Vítimas não sabem distinguir o que é carinho e o que pode ser abuso. No Pará, crianças e adolescentes recebem ajuda de médicos, psicólogos e assistentes sociais do projeto Pró-Paz.
“Eu cheguei da feira, e ela disse assim: ‘Mamãe, eu tenho uma coisa horrível para falar. Toda vez que a senhora sai, meu irmão sai do quarto dele e vai para o meu. E quando chega lá, ele deita do meu lado na minha cama'”, lembra a mãe de uma vítima.
Acolher a criança ou o adolescente abusado sexualmente pode significar perigo para médicos, psicólogos, assistentes sociais e até mesmo para a polícia. No Pará, eles trabalham protegidos por grades.
O grande desafio de quem trabalha no Pró-Paz é deixar quem chega muito à vontade.
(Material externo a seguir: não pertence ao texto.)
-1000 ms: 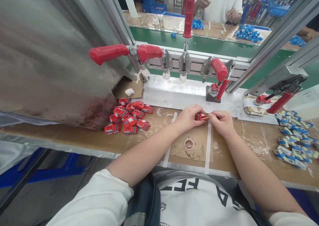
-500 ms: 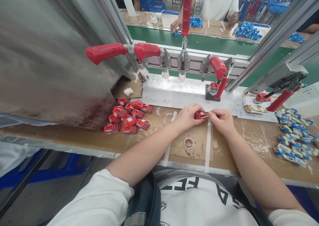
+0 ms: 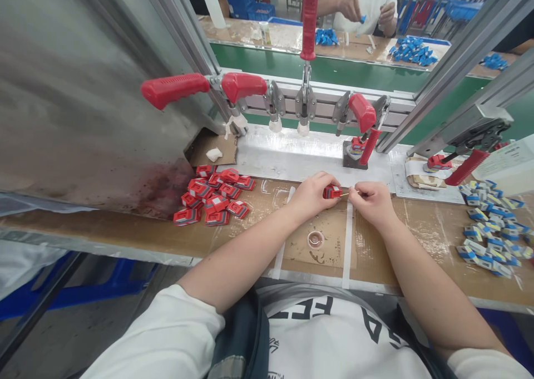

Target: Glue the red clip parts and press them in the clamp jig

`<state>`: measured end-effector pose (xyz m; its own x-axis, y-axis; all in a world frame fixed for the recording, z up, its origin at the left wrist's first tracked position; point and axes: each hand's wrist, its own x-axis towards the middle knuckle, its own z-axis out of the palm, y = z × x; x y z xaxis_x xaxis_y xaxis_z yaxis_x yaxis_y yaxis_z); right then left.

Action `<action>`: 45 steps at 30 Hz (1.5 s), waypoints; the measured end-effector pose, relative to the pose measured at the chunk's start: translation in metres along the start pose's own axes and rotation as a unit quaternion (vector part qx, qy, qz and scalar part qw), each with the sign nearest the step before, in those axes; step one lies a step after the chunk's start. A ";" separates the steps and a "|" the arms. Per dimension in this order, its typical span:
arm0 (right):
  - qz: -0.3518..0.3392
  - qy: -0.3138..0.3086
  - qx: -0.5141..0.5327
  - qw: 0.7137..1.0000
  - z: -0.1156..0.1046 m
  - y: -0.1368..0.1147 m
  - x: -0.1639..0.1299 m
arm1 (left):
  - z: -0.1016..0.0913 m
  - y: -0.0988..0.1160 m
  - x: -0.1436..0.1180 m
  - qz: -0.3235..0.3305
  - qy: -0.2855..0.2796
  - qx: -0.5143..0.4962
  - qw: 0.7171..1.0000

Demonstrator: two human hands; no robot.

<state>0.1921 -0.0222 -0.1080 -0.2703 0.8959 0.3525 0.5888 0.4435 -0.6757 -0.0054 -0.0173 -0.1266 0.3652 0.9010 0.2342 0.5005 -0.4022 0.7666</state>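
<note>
Between the fingers of my left hand (image 3: 316, 194) is a small red and grey plastic part (image 3: 332, 192), held above the cardboard-covered bench. My right hand (image 3: 372, 202) pinches a thin stick (image 3: 345, 194), whose tip points left at the part; whether it touches cannot be made out. Below my hands, a small round cup (image 3: 316, 240) with some liquid stands on a stained cardboard sheet (image 3: 300, 248). A heap of similar red parts (image 3: 217, 196) lies to the left of my left hand.
Red-handled toggle clamps (image 3: 306, 89) line the metal frame behind my hands, one pressing on a dark block (image 3: 354, 156). Another clamp (image 3: 467, 167) stands at right, near a pile of blue, white and yellow parts (image 3: 494, 229). Across the green belt (image 3: 258, 59), a co-worker handles blue pieces.
My hands stay nearly in place, with the stick still at the red part. Across the belt, the co-worker's hand has lifted a blue piece from the bench.
</note>
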 end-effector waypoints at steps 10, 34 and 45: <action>-0.026 0.024 -0.027 0.999 0.002 -0.002 -0.003 | 0.001 -0.001 0.000 0.008 0.002 0.005 1.000; -0.144 -0.240 0.158 0.947 -0.004 -0.024 -0.013 | 0.002 -0.005 0.001 0.008 0.020 -0.029 0.999; -0.110 -0.287 -0.262 0.915 -0.024 -0.052 -0.031 | -0.005 0.006 0.004 -0.060 0.055 -0.242 0.967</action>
<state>0.1881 -0.0741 -0.0684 -0.6928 0.7188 -0.0578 0.7162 0.6763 -0.1724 -0.0055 -0.0154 -0.1183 0.2278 0.9590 0.1687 0.0973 -0.1949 0.9760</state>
Confiante de que no lugar pode-se contar tudo, sem medo, com segurança. Foi o que fez uma mãe não temer. Assim que soube do que o enteado, de 17 anos, estava fazendo com a irmã, de 5, não pensou duas vezes e procurou o Pró-Paz.
“Eu sempre disse que ele era o filho que eu não tive. Eu gostava dele. Meu esposo ficou contra mim”, conta a mãe da vítima.
“Ela não esquece a proteção que teve daquela pessoa. Não esquece as brincadeiras, o afeto. Só que ela começa a achar que aquilo está errado porque o abusador a desrespeitou. Então, fica ambíguo. É neste momento que ela começa a perguntar às pessoas se aquilo que ela está vivenciando é correto”, explica a psicóloga Ana Júlia Góes.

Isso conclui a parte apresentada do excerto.